▸ Work order
The copy you print must match the listing exactly, with its pictures removed.
(Available data begins)
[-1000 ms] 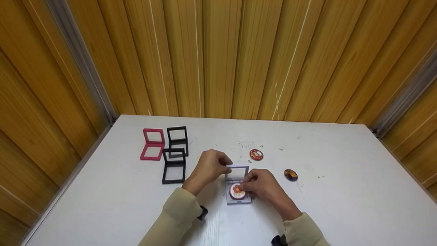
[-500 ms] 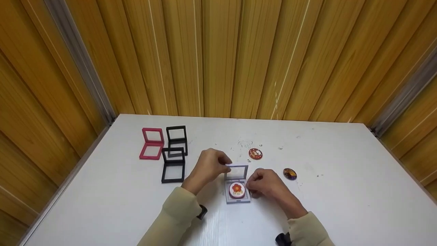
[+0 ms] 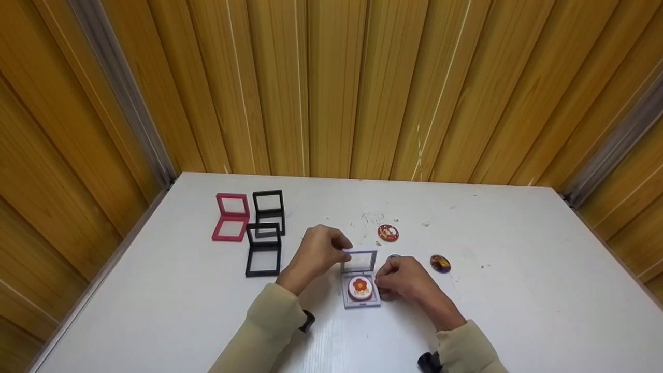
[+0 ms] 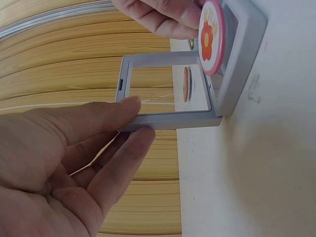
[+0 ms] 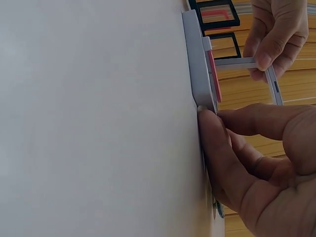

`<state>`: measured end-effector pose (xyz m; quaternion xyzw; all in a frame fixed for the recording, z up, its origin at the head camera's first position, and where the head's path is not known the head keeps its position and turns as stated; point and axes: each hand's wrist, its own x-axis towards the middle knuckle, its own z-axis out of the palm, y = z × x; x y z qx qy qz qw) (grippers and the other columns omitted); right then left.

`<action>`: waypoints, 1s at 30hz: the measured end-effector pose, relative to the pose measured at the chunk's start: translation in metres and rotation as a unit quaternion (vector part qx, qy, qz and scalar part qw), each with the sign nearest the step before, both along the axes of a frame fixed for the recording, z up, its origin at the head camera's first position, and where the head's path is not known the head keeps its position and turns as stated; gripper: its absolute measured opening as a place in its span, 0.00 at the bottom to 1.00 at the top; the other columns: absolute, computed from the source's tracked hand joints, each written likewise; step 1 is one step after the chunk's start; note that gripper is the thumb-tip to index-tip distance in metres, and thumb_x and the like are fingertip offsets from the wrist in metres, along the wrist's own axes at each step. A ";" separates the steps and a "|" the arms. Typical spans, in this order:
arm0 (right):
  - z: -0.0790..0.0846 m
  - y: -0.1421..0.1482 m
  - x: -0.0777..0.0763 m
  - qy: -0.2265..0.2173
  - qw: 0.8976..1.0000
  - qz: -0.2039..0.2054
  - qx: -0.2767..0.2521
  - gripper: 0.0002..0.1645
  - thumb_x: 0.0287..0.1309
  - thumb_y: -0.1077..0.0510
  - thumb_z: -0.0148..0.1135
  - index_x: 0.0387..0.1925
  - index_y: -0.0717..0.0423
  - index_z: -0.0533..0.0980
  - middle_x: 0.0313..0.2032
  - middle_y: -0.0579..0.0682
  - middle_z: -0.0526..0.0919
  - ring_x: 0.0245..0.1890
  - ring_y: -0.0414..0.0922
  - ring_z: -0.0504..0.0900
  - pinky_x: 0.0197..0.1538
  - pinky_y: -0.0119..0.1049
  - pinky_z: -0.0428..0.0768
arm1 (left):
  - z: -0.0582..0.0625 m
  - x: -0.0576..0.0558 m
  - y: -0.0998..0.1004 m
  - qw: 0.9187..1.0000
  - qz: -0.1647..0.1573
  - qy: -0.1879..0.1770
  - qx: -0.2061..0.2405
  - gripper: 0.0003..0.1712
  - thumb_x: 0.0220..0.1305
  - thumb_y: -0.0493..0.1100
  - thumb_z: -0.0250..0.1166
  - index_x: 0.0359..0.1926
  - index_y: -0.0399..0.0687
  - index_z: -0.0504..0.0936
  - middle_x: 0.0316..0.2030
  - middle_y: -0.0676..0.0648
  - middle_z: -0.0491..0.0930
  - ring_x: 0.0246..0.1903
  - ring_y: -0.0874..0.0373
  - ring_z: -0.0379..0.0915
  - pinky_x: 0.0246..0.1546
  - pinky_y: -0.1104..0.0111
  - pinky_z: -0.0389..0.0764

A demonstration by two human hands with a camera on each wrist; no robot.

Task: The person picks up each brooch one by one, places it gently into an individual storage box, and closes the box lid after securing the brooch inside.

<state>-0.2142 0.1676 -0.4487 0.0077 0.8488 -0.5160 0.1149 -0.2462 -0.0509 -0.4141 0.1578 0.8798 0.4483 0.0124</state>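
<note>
A grey display frame [image 3: 348, 303] stands on the table with its windowed lid raised upright. On the window of its base lies a round pin badge [image 3: 360, 288], white with a red flower and a pink rim. My left hand [image 3: 318, 249] pinches the lid's upper left corner between thumb and fingers; the left wrist view shows this grip from near. At the base's right side my right hand [image 3: 405, 277] has its thumb and forefinger tips on the edge, holding it. Seen in the right wrist view, its other fingers [image 5: 254, 160] curl beneath.
A pink frame [image 3: 231, 239] and two black frames [image 3: 263, 273] stand unfolded at the left. Beyond the hands lies a red badge [image 3: 388, 233]; a dark, gold-toned badge [image 3: 440, 263] is farther right. Another round edge [image 3: 393, 256] peeks out behind my right hand. Panelled walls enclose the table.
My right hand has drawn back from the flower badge to the right edge of the base, uncovering the badge. My left hand keeps its hold on the lid.
</note>
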 end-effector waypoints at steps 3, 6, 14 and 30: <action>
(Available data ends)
▸ Written solution
[-1000 ms] 
[-500 ms] 
[+0 ms] 
[+0 ms] 
[+0 ms] 

`<state>`: measured end-effector pose (xyz m; quaternion xyzw; all in a frame fixed for the recording, z up, its origin at the head camera's first position, and where the head's path is not known the head keeps its position and turns as stated; point and axes: each hand's wrist, its own x-axis towards the middle knuckle, its own z-axis out of the palm, y = z × x; x y z qx qy qz qw) (grippers and the other columns omitted); right then left.

`<action>`: waypoints, 1s at 30hz: the measured end-effector pose, relative to the pose measured at the chunk's start: translation in metres and rotation as a unit quaternion (vector part qx, qy, qz and scalar part qw), each with the sign nearest the step before, both along the axes of a frame fixed for the recording, z up, its origin at the head camera's first position, and where the head's path is not known the head keeps its position and turns as stated; gripper: its absolute measured opening as a place in its span, 0.00 at the bottom to 1.00 at the top; the other columns: absolute, computed from the source's tracked hand joints, each written likewise; step 1 is one step after the chunk's start; note that gripper is the thumb-tip to index-tip distance in metres, and thumb_x and the like are fingertip offsets from the wrist in metres, along the wrist's own axes at each step. A ";" separates the steps and a "|" the arms. Typical spans, in this order:
arm0 (right):
  - z: -0.0790..0.0846 m
  - y: -0.1421..0.1482 m
  - x: -0.0777..0.0763 m
  - qy: -0.2265..0.2173
  - qw: 0.8976..1.0000
  - qz: -0.2039..0.2054
  - qx: -0.2767..0.2521
  - gripper: 0.0002..0.1645
  - thumb_x: 0.0287..0.1309
  - thumb_y: -0.1077..0.0510
  - thumb_z: -0.0148..0.1135
  - index_x: 0.0387..0.1925
  - index_y: -0.0717..0.0423
  - index_z: -0.0533..0.0980
  - middle_x: 0.0313..0.2032
  - middle_y: -0.0579..0.0682
  - middle_z: -0.0526..0.0919
  - ring_x: 0.0245..0.1890
  - ring_y: -0.0414..0.0922
  - ring_z: -0.0504..0.0900
  - pinky_x: 0.0197..0.1538
  - pinky_y: -0.0119..0.1049
  - pinky_z: -0.0428..0.0768
arm1 (left):
  - z: -0.0582..0.0625 m
  - x: -0.0576..0.0558 m
  - y: -0.0998..0.1004 m
  - qw: 0.9187..1.0000
  - qz: -0.1647..0.1573
  - qy: -0.1879..0.1770
  - qx: -0.2061..0.2405
  - gripper: 0.0003..0.1712
  - thumb_x: 0.0220..0.1305
  - thumb_y: -0.0493..0.1100
  - thumb_z: -0.0250..0.1166
  - index_x: 0.0359..0.1926
  - index_y: -0.0399..0.0687
  - index_z: -0.0504..0.0936
  - middle_x: 0.0316..0.2030
  - middle_y: -0.0676..0.0648
  - middle_z: -0.0491..0.0930
  - ring_x: 0.0246..0.1903
  - ring_y: -0.0874..0.0373
  - ring_z: -0.0379..0.0915
  - pinky_x: 0.0246..0.1546
  - pinky_y: -0.1104..0.0111
  - pinky_z: -0.0389..0.0764

A demonstration by two human hands with a camera on each wrist; no robot.

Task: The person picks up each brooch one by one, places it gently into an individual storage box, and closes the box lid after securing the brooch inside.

<state>-0.2142 0.1676 -0.4487 0.0077 0.8488 -0.5160 0.1149 -0.2462 -0.0509 -0.4141 0.1578 0.8798 0.4483 0.0124</state>
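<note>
A grey display frame [image 3: 348, 303] stands on the table with its windowed lid raised upright. On the window of its base lies a round pin badge [image 3: 360, 288], white with a red flower and a pink rim. My left hand [image 3: 318, 249] pinches the lid's upper left corner between thumb and fingers; the left wrist view shows this grip from near. At the base's right side my right hand [image 3: 405, 277] has its thumb and forefinger tips on the edge, holding it. Seen in the right wrist view, its other fingers [image 5: 254, 160] curl beneath.
A pink frame [image 3: 231, 239] and two black frames [image 3: 263, 273] stand unfolded at the left. Beyond the hands lies a red badge [image 3: 388, 233]; a dark, gold-toned badge [image 3: 440, 263] is farther right. Another round edge [image 3: 393, 256] peeks out behind my right hand. Panelled walls enclose the table.
My right hand has drawn back from the flower badge to the right edge of the base, uncovering the badge. My left hand keeps its hold on the lid.
</note>
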 end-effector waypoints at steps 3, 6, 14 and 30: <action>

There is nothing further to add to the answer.